Court halts cancellation of Ham’s Kigo land titles

Mr Edward Nakibinge Kaggwa, the co-owner of Kiham Enterprises Limited (in white), inspects the contested land in Kigo, Wakiso District on March 11. Photo/Fiile

What you need to know:

  • Mr Kiggundu says the cancellation of his titles was done illegally.

The High Court has temporarily stopped the Commissioner of Land Registration from cancelling four land titles issued to businessman Hamis Kiggundu for the disputed 140-acre piece of land at Kigo, Wakiso District.
On September 6, the acting Commissioner of Land Registration, Mr Baker Mugaino, cancelled the land titles issued to Mr Kiggundu’s Kiham Enterprises Limited.  

On November 3, Justice Tadeo Asiimwe of the Land Division of the High Court issued an interim order against the Commissioner of Land Registration staying any cancellation until the determination of the pending case.
“An interim order doth issue restraining the respondent, its agents or servants from effecting the order of cancellation issued on September 6 this year in respect of the applicant’s freehold titles comprised in Kyaddondo Block 273 situated at Kigo until hearing and determination of the main application,” reads the order in part.

The court has also directed that the main case be fixed for hearing.
Mr Kiggundu, through his Kiham Enterprises Limited, sued the Commissioner of Land Registration challenging the decision and process that led to the cancellation of the land titles in question.
Through his lawyers of Muwema and Company Advocates, Mr Kiggundu filed a civil appeal accusing the Commissioner of Land Registration of acting with “double standards and flouting the principles of impartiality and natural justice” to deliver a decision that favours the Kabaka.
In the case filed on November 2, Mr Kiggundu accused Kabaka Ronald Muwenda Mutebi of conniving with the commissioner to cancel his titles without following the proper procedure. 

He claimed that the “cancellation of all [his] freehold titles measuring 223 acres against a disclosed partial overlap of only 29.9 acres on the [Kabaka’s] mailo land…not ordering cancellation of Kabaka’s mailo titles overlapping Kiggundu’s freehold land by 87.12 acres”.
Mr Kiggundu alleges that it was improper to cancel his titles on the basis of alleged procedural irregularities which were “neither pleaded nor proved at the public hearing”.  
  
The ruling of the Commissioner of Land Registration followed a complaint by Mengo over freehold land titles awarded to Kiham Enterprises Limited on grounds that it was issued over already existing Mailo titles owned by the Kabaka.
Kabaka also complained that the titles were issued in a protected wetland (lake area) and that there were procedural irregularities in obtaining the titles.

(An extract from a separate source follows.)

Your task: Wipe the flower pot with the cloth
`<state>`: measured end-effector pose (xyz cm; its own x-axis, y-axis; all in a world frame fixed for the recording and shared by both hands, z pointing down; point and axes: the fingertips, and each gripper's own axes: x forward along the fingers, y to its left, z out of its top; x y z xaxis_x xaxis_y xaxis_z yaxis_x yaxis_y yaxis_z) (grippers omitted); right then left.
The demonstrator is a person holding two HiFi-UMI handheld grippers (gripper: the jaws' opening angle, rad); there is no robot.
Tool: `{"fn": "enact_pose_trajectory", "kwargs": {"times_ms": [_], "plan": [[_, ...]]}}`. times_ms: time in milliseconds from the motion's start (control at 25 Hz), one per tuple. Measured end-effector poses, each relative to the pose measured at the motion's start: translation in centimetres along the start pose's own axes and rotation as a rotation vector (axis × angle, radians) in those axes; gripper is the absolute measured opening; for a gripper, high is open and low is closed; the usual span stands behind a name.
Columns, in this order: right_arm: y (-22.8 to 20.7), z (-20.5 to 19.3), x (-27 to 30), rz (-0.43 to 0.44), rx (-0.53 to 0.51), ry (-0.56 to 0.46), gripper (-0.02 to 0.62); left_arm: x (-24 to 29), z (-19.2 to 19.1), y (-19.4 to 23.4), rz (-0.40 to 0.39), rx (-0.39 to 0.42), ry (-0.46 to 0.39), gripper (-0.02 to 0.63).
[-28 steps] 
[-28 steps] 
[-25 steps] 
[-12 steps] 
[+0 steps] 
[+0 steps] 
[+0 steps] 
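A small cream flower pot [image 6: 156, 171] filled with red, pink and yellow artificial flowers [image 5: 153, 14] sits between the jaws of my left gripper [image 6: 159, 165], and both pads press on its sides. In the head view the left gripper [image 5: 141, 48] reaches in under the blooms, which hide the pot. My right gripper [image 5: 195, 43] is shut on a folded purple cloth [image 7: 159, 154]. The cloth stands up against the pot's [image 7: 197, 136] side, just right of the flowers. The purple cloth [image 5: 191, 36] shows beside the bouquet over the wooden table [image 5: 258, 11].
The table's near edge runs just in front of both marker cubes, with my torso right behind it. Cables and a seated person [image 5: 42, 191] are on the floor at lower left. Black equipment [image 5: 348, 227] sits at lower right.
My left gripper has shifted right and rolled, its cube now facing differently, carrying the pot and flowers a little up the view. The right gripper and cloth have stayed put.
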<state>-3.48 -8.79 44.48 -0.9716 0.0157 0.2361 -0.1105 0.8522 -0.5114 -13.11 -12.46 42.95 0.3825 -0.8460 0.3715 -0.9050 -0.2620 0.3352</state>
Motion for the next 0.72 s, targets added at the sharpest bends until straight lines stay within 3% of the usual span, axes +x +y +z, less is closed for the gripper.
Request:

The commissioner said he had based his decision on the fact that there was a title overlay against titles that were issued earlier.
“I note that the procedure of allocating the land for the freehold titles was flawed and had irregularities and the Commissioner of Land Registration being the statutory custodian of the land register cannot maintain certificates of title on register where the due process of surveying, area land committee meetings involved illegalities that misled the office to issue titles,” Mr Mugaino ruled.
He also said the disputed land was a wetland protected by law and doctrine of public trust. He quoted Section 91(2) which gives him powers to cancel certificates where the same is issued illegally or wrongfully.

Background
In March, the Buganda Land Board (BLB) accused businessman Hamis Kiggundu of land grabbing and fraud over a 140 acre piece of land in Kigo, Wakiso District.
The land initially comprised Block 273- Kyadondo on plots 38, 87, 99, and 110 but has since been converted into plot 23977.
In a March 11 letter to the director of the Uganda National Roads Authority (Unra), BLB executive director Simon Kabogoza accused a former staff member of Unra, Mr William Matovu, and the station manager of Kampala, Mr Frank Rutebarika, of working with Kiham Enterprises to create a road to the contentious land.

Kiham Enterprises is a company created by Mr Kiggundu and another businessman, Mr Nakibinge Kaggwa.
However,  in his defence filed to the Commissioner of Land Registration, Mr Kiggundu said the land titles he obtained in Kigo were not issued on Kabaka’s land, but rather in the lake (Victoria) area which constitutes former public land.
On September 6,   the acting Commissioner of Land Registration, Mr Baker Mugaino, cancelled the land titles issued to Mr Kiggundu’s Kiham Enterprises Limited.  
Mr Kiggundu, through his lawyers, filed an appeal challenging the ruling on November 2.